From the data below, copy exactly the lines that lie between the one holding "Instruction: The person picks" and the one holding "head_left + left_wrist", including both, and nothing more.
=== Section Start ===
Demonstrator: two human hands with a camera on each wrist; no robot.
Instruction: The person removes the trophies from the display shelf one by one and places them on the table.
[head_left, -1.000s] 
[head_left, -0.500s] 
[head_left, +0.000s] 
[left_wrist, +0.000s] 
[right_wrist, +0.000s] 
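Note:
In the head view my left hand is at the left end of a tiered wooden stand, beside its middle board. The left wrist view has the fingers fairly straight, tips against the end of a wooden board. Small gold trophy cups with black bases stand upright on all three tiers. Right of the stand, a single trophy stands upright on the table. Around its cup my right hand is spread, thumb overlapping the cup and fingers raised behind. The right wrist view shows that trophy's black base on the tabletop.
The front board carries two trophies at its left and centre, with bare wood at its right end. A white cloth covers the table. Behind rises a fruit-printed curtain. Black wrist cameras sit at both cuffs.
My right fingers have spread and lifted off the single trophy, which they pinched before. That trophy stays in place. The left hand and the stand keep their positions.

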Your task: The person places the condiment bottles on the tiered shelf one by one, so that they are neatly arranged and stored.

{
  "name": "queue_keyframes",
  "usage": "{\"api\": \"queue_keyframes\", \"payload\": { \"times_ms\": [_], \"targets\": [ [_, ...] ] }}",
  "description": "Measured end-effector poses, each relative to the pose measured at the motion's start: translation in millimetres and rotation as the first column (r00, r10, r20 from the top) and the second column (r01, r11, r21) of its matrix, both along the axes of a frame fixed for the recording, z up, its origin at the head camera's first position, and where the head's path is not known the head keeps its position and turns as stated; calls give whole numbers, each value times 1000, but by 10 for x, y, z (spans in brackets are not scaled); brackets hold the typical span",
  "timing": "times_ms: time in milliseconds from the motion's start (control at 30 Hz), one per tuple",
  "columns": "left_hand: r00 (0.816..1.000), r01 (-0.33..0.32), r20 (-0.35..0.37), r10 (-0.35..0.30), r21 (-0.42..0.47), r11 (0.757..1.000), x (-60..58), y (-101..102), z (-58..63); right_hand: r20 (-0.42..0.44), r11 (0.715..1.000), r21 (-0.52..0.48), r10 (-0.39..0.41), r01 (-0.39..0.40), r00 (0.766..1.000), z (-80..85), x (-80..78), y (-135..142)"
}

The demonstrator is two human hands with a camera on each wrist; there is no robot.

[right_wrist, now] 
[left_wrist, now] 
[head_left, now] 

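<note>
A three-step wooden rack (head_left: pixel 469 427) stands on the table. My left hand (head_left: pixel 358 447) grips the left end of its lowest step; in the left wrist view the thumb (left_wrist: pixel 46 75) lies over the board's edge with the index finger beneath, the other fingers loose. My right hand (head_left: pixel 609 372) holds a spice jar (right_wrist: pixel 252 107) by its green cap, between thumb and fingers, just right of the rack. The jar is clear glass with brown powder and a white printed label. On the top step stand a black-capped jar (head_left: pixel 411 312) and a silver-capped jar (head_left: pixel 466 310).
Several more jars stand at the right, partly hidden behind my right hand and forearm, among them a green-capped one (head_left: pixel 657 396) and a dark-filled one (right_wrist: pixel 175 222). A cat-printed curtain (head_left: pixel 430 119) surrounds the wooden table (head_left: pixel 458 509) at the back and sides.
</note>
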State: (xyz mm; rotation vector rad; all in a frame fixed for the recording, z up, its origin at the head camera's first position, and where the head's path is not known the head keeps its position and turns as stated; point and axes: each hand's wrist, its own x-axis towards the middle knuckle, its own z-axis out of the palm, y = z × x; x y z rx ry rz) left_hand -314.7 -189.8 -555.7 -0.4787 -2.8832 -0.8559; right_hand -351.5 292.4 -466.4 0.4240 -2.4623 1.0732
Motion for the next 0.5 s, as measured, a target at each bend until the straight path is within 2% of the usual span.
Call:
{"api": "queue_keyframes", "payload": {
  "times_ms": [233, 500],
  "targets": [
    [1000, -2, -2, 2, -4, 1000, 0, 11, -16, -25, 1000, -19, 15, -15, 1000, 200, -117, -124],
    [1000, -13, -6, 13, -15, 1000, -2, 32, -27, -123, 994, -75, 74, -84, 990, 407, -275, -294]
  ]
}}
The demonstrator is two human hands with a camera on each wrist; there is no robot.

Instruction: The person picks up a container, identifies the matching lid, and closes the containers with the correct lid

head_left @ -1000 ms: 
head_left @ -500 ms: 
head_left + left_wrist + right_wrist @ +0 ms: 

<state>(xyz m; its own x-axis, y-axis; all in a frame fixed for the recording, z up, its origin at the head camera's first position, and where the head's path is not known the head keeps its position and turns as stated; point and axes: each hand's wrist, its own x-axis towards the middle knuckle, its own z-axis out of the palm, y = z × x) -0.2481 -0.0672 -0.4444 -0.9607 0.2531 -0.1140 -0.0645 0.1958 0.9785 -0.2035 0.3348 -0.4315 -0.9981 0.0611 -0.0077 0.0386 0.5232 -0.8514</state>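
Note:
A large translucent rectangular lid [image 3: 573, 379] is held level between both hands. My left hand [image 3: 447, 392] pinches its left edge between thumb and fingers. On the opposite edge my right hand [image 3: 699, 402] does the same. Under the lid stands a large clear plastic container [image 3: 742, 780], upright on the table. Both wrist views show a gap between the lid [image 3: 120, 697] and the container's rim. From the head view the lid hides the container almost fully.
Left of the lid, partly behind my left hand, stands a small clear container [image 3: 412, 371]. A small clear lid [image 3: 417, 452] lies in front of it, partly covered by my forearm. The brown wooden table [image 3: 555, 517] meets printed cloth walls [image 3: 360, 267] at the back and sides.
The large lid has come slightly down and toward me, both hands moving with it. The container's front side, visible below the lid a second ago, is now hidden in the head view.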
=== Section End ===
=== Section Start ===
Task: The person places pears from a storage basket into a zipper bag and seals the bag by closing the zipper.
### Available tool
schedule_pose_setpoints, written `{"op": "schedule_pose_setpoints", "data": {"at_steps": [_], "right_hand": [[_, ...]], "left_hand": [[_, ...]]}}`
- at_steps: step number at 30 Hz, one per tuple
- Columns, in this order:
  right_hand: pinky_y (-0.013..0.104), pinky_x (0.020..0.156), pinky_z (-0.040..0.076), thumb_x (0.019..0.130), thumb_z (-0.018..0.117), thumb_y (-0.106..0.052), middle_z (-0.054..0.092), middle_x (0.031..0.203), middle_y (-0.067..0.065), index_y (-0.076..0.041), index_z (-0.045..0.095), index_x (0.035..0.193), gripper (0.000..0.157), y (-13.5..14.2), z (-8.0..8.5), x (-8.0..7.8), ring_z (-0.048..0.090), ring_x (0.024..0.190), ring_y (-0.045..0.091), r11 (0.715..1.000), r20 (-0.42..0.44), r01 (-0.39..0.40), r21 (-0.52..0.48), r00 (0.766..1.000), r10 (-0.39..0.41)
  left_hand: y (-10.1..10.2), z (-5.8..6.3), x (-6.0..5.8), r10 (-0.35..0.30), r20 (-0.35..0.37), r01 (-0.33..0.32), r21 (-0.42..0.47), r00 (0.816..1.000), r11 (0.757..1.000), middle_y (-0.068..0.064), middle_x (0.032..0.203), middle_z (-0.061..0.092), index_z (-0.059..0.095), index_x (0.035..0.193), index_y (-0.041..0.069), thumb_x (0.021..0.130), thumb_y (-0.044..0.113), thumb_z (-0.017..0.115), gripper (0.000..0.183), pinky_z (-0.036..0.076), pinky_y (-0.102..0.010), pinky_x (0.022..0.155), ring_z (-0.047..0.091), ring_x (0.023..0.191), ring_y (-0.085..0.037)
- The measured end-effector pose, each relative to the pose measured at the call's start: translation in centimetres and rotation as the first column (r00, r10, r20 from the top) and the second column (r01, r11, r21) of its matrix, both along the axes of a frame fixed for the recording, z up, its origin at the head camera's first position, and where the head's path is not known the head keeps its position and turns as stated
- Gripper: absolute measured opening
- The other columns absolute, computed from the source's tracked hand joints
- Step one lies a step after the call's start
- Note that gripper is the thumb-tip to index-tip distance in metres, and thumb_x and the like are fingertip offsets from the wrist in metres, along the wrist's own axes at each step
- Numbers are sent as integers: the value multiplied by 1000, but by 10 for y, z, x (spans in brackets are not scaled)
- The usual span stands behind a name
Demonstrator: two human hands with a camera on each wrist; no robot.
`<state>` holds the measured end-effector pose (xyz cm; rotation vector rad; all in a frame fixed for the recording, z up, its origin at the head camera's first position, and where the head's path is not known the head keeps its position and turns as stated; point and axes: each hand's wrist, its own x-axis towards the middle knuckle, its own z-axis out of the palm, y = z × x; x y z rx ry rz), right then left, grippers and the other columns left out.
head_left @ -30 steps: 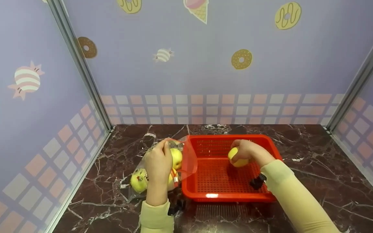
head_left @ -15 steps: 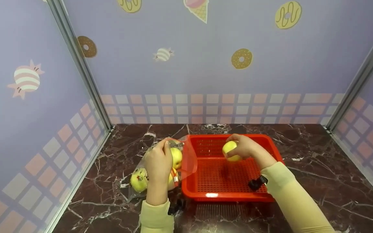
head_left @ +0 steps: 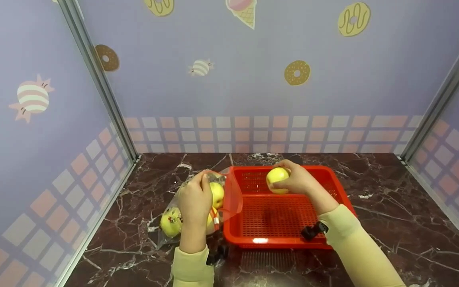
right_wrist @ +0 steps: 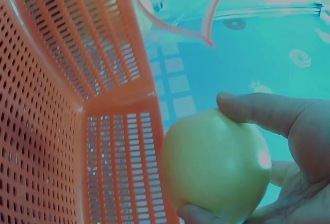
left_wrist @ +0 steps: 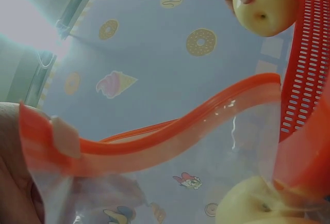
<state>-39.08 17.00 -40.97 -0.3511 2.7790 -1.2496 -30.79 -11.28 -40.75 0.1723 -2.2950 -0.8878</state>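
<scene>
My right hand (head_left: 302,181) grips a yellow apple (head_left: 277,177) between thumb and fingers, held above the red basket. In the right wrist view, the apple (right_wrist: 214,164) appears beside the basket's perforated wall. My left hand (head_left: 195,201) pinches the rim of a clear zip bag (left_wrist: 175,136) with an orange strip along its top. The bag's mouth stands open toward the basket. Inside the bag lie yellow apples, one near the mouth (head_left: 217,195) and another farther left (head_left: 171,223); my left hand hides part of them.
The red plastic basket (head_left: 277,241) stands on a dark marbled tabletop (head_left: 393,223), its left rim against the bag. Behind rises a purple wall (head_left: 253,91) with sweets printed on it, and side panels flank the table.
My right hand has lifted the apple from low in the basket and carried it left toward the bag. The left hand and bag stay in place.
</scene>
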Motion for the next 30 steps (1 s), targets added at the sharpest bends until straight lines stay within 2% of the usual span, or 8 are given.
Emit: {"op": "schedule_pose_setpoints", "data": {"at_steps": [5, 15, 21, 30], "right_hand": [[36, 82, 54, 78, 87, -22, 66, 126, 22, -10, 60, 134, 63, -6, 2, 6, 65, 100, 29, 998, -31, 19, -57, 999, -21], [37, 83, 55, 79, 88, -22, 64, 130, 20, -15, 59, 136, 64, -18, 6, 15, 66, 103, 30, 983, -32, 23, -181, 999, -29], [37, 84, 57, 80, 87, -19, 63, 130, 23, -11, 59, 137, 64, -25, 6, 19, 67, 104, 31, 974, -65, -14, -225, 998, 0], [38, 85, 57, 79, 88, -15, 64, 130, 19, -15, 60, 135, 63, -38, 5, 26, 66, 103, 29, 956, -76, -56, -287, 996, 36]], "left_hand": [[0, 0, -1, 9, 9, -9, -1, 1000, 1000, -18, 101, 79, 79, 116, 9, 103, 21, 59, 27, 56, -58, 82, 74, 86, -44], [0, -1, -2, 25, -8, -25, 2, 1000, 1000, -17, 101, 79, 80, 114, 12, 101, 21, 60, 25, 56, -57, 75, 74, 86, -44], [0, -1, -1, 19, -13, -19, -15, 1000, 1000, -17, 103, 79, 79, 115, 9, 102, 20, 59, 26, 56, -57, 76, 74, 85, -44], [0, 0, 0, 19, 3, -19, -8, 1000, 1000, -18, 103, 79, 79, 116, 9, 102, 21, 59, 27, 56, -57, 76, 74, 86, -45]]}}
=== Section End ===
**ANSWER SECTION**
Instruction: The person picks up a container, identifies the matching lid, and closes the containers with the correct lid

head_left @ -1000 ms: 
head_left @ -500 ms: 
head_left + left_wrist + right_wrist @ +0 ms: 

There is no more to the output, and the exercise is done.